> [YOUR INSTRUCTIONS] Since the pictures are not wanted, copy only the text of every record exactly.

> [WORKING DATA]

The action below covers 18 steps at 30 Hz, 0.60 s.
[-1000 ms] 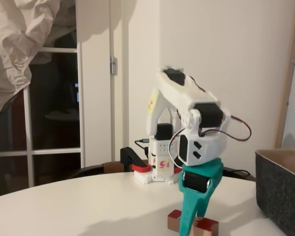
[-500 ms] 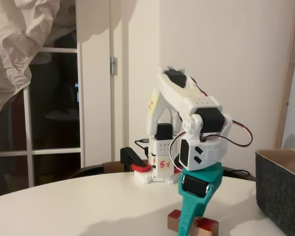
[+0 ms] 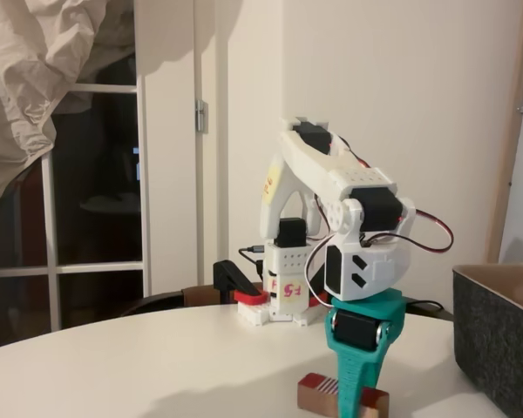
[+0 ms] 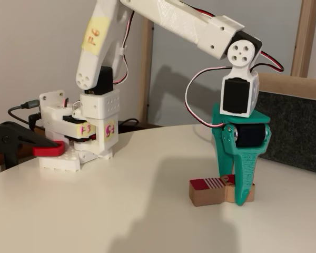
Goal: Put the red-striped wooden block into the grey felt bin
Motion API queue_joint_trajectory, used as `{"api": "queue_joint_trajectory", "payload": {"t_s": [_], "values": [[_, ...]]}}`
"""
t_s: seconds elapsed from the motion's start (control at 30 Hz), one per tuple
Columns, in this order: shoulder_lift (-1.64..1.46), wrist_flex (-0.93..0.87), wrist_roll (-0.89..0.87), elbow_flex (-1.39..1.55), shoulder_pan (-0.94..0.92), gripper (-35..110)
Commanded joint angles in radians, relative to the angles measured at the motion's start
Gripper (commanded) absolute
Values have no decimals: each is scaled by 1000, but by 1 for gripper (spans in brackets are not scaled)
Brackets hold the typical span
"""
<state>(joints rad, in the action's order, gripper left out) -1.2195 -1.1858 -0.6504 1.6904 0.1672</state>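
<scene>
Currently:
Block: the red-striped wooden block (image 4: 209, 191) lies flat on the table (image 4: 121, 211), near the grey felt bin (image 4: 300, 132).
Claw: the claw (image 4: 241, 196) straddles the block's plain end; actual pinch unclear.
Handling: probably light, rigid, smooth; best gripped across its narrow sides.

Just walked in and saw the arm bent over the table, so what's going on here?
The robot arm has its green gripper down on the table, its fingers straddling the red-striped wooden block, which lies flat on the white table. The block isn't lifted. The grey felt bin stands off to the right in both fixed views, so grasping seems to be the current step.
</scene>
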Motion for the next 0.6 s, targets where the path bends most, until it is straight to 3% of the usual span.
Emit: {"api": "queue_joint_trajectory", "payload": {"t_s": [0.0,0.57], "values": [[14,6,-8,15,9,10],[-97,8,-97,5,-44,9]]}}
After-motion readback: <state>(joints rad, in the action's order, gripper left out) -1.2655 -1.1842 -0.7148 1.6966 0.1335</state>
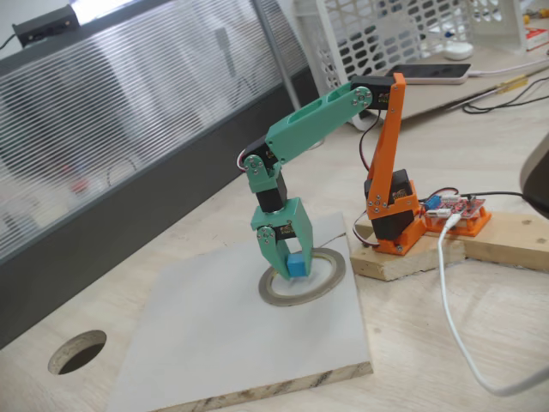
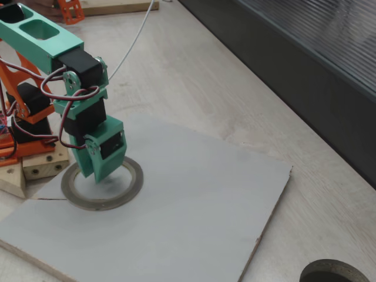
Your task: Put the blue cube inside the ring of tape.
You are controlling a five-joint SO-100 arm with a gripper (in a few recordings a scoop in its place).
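Note:
The blue cube (image 1: pixel 297 265) is a tiny sky-blue block held low between the fingers of my green gripper (image 1: pixel 288 269). The gripper points straight down and is shut on the cube, over the hollow centre of the ring of tape (image 1: pixel 334 268). That ring lies flat on the white board (image 1: pixel 206 343). In the other fixed view the gripper (image 2: pixel 98 175) reaches down into the ring of tape (image 2: pixel 137 176), and its body hides the cube. I cannot tell whether the cube touches the board.
A round hole (image 1: pixel 77 350) (image 2: pixel 335 274) is cut in the wooden tabletop beside the board (image 2: pixel 200 200). The arm's orange base (image 1: pixel 396 225) sits on wooden blocks with a red circuit board (image 1: pixel 461 215) and a white cable (image 1: pixel 446 296). A dark partition runs along the back.

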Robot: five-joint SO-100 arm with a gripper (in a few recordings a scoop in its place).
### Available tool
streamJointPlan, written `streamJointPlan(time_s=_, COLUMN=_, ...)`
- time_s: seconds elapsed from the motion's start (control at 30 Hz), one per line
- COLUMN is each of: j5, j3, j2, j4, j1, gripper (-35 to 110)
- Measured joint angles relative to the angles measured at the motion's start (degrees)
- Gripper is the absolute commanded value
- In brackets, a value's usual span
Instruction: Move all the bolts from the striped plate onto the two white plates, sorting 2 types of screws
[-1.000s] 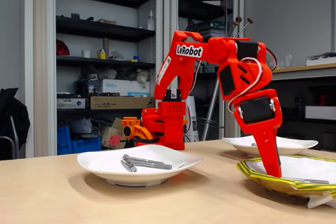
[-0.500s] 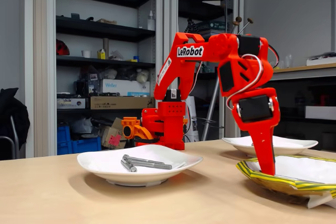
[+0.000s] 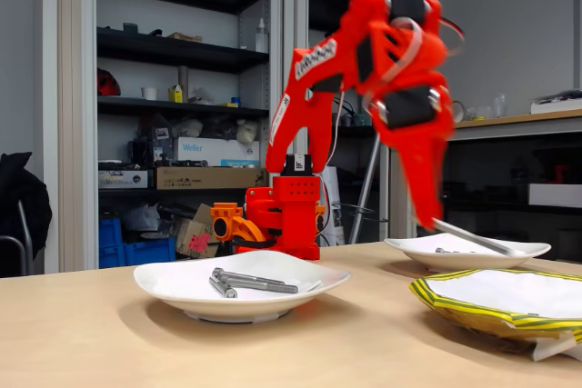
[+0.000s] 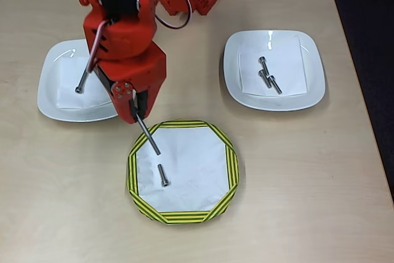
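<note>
The arm is in the carrying step. The jaws (image 4: 136,117) are clamped on one end of a long bolt (image 4: 149,138), which slants out of them toward 5 o'clock over the 10 o'clock rim of the striped plate (image 4: 229,163) in the overhead view. In the fixed view the same long bolt (image 3: 471,236) hangs clear in the air, above the striped plate (image 3: 464,313) and in front of the far white plate (image 3: 414,249).

One short bolt (image 4: 164,175) lies on the striped plate, left of centre, so the task is not finished.

My reading is that the next move calls for swinging the load toward 10 o'clock to the white plate (image 4: 49,104) that already holds a long bolt (image 4: 84,78), lowering over its centre, then releasing. The white plate at 2 o'clock (image 4: 314,84) holds a cluster of short bolts (image 4: 266,76), so it suits the remaining short one.

The overhead view gives the sorting: which kind lies on which plate, and what is left. The fixed view gives height, showing the carried bolt lifted off the paper. It also shows the short bolts (image 3: 250,283) in the near white plate (image 3: 168,290) on the table (image 3: 91,343), but hides the striped plate's contents behind its rim.
</note>
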Motion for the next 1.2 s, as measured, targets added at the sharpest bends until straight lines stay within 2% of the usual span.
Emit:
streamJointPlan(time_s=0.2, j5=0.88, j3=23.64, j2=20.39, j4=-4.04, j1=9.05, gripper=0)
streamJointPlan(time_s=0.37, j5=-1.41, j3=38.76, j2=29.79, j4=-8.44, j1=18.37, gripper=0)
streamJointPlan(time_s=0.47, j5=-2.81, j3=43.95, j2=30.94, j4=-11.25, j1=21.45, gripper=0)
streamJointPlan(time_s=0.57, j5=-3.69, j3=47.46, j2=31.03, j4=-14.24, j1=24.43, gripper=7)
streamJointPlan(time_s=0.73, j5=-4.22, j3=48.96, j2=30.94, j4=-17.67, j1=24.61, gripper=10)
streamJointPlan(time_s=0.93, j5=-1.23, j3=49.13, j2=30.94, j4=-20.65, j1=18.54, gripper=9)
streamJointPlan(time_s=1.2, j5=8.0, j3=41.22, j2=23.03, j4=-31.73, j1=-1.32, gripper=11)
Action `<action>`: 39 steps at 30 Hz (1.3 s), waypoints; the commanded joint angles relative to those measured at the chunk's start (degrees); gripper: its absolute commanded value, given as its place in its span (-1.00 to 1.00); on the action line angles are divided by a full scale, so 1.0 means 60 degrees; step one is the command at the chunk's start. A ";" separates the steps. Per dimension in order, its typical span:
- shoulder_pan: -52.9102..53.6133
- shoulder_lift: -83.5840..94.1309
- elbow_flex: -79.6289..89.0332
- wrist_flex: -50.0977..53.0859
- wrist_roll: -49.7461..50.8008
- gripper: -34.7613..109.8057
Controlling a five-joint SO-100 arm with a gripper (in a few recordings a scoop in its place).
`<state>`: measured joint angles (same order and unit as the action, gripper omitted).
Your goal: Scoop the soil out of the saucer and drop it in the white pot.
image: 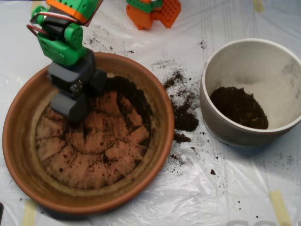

> [SOLUTION]
The action below covers 18 steps at 30 Hz, 0.60 s.
[-1000 ms] 
[-500 ms] 
[+0 ms] 
[+0 ms] 
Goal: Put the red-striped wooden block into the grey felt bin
Motion API queue_joint_trajectory, used as `{"api": "queue_joint_trajectory", "payload": {"t_s": [_], "values": [[_, ...]]}}`
"""
t_s: seconds elapsed from the motion's start (control at 30 Hz), one per tuple
Columns, in this order: shoulder_lift (-1.64..1.46), wrist_flex (-0.93..0.87), wrist_roll (-0.89..0.87), elbow_flex (-1.39..1.55), shoulder_pan (-0.94..0.92), gripper (-35..110)
Commanded joint angles in radians, relative to the angles measured at the motion's start
Gripper (commanded) absolute
Values have no decimals: each is scaled by 1000, but by 1 for gripper (spans in brackets are not scaled)
Brackets hold the typical span
"""
<state>(joints rad, in the action's order, gripper left out) -1.2195 -1.1858 -0.6504 1.6904 0.1672</state>
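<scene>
Currently:
Block: the red-striped wooden block (image 4: 209, 191) lies flat on the table (image 4: 121, 211), near the grey felt bin (image 4: 300, 132).
Claw: the claw (image 4: 241, 196) straddles the block's plain end; actual pinch unclear.
Handling: probably light, rigid, smooth; best gripped across its narrow sides.

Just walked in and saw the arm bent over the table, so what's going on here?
The robot arm has its green gripper down on the table, its fingers straddling the red-striped wooden block, which lies flat on the white table. The block isn't lifted. The grey felt bin stands off to the right in both fixed views, so grasping seems to be the current step.
</scene>
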Motion for the next 0.6 s, targets where the path bends most, until it is straight to 3% of the usual span.
Emit: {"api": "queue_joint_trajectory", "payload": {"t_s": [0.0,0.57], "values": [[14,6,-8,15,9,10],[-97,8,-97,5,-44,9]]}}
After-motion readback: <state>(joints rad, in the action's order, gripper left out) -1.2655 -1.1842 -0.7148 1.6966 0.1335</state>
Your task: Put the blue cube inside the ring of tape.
You are controlling a five-joint SO-100 arm with a gripper (in a few recordings a scoop in its place).
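Note:
The blue cube (image 1: pixel 297 265) is a tiny sky-blue block held low between the fingers of my green gripper (image 1: pixel 288 269). The gripper points straight down and is shut on the cube, over the hollow centre of the ring of tape (image 1: pixel 334 268). That ring lies flat on the white board (image 1: pixel 206 343). In the other fixed view the gripper (image 2: pixel 98 175) reaches down into the ring of tape (image 2: pixel 137 176), and its body hides the cube. I cannot tell whether the cube touches the board.
A round hole (image 1: pixel 77 350) (image 2: pixel 335 274) is cut in the wooden tabletop beside the board (image 2: pixel 200 200). The arm's orange base (image 1: pixel 396 225) sits on wooden blocks with a red circuit board (image 1: pixel 461 215) and a white cable (image 1: pixel 446 296). A dark partition runs along the back.
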
Robot: five-joint SO-100 arm with a gripper (in a few recordings a scoop in its place).
### Available tool
streamJointPlan, written `streamJointPlan(time_s=_, COLUMN=_, ...)`
- time_s: seconds elapsed from the motion's start (control at 30 Hz), one per line
- COLUMN is each of: j5, j3, j2, j4, j1, gripper (-35 to 110)
- Measured joint angles relative to the angles measured at the motion's start (degrees)
- Gripper is the absolute commanded value
- In brackets, a value's usual span
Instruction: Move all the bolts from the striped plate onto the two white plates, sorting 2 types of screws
[-1.000s] 
[-0.500s] 
[+0.000s] 
[+0.000s] 
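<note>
The arm is in the carrying step. The jaws (image 4: 136,117) are clamped on one end of a long bolt (image 4: 149,138), which slants out of them toward 5 o'clock over the 10 o'clock rim of the striped plate (image 4: 229,163) in the overhead view. In the fixed view the same long bolt (image 3: 471,236) hangs clear in the air, above the striped plate (image 3: 464,313) and in front of the far white plate (image 3: 414,249).

One short bolt (image 4: 164,175) lies on the striped plate, left of centre, so the task is not finished.

My reading is that the next move calls for swinging the load toward 10 o'clock to the white plate (image 4: 49,104) that already holds a long bolt (image 4: 84,78), lowering over its centre, then releasing. The white plate at 2 o'clock (image 4: 314,84) holds a cluster of short bolts (image 4: 266,76), so it suits the remaining short one.

The overhead view gives the sorting: which kind lies on which plate, and what is left. The fixed view gives height, showing the carried bolt lifted off the paper. It also shows the short bolts (image 3: 250,283) in the near white plate (image 3: 168,290) on the table (image 3: 91,343), but hides the striped plate's contents behind its rim.
</note>
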Motion for the next 1.2 s, as measured, targets added at the sharpest bends until straight lines stay within 2% of the usual span.
Emit:
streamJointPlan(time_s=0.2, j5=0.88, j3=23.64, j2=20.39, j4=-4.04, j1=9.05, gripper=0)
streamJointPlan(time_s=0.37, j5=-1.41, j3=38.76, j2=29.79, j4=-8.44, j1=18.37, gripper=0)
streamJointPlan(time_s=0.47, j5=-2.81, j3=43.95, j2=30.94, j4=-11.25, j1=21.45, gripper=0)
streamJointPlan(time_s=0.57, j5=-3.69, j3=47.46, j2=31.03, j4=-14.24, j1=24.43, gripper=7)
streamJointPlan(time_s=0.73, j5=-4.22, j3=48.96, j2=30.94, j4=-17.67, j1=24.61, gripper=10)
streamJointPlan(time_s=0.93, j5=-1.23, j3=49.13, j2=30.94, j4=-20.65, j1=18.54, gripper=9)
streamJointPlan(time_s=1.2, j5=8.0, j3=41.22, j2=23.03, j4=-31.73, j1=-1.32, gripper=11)
Action `<action>`: 39 steps at 30 Hz (1.3 s), waypoints; the commanded joint angles relative to those measured at the chunk's start (degrees); gripper: its absolute commanded value, given as its place in its span (-1.00 to 1.00); on the action line angles are divided by a full scale, so 1.0 means 60 degrees; step one is the command at the chunk's start. A ";" separates the steps. Per dimension in order, its typical span:
- shoulder_pan: -52.9102..53.6133
- shoulder_lift: -83.5840..94.1309
- elbow_flex: -79.6289..89.0332
- wrist_flex: -50.0977..53.0859
- wrist_roll: -49.7461..50.8008
- gripper: -34.7613..109.8057
Controlling a five-joint SO-100 arm with a gripper (in a few recordings a scoop in its place).
`<state>`: measured joint angles (same order and unit as the action, gripper omitted).
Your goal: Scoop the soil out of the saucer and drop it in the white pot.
image: 

This answer has now been given in full.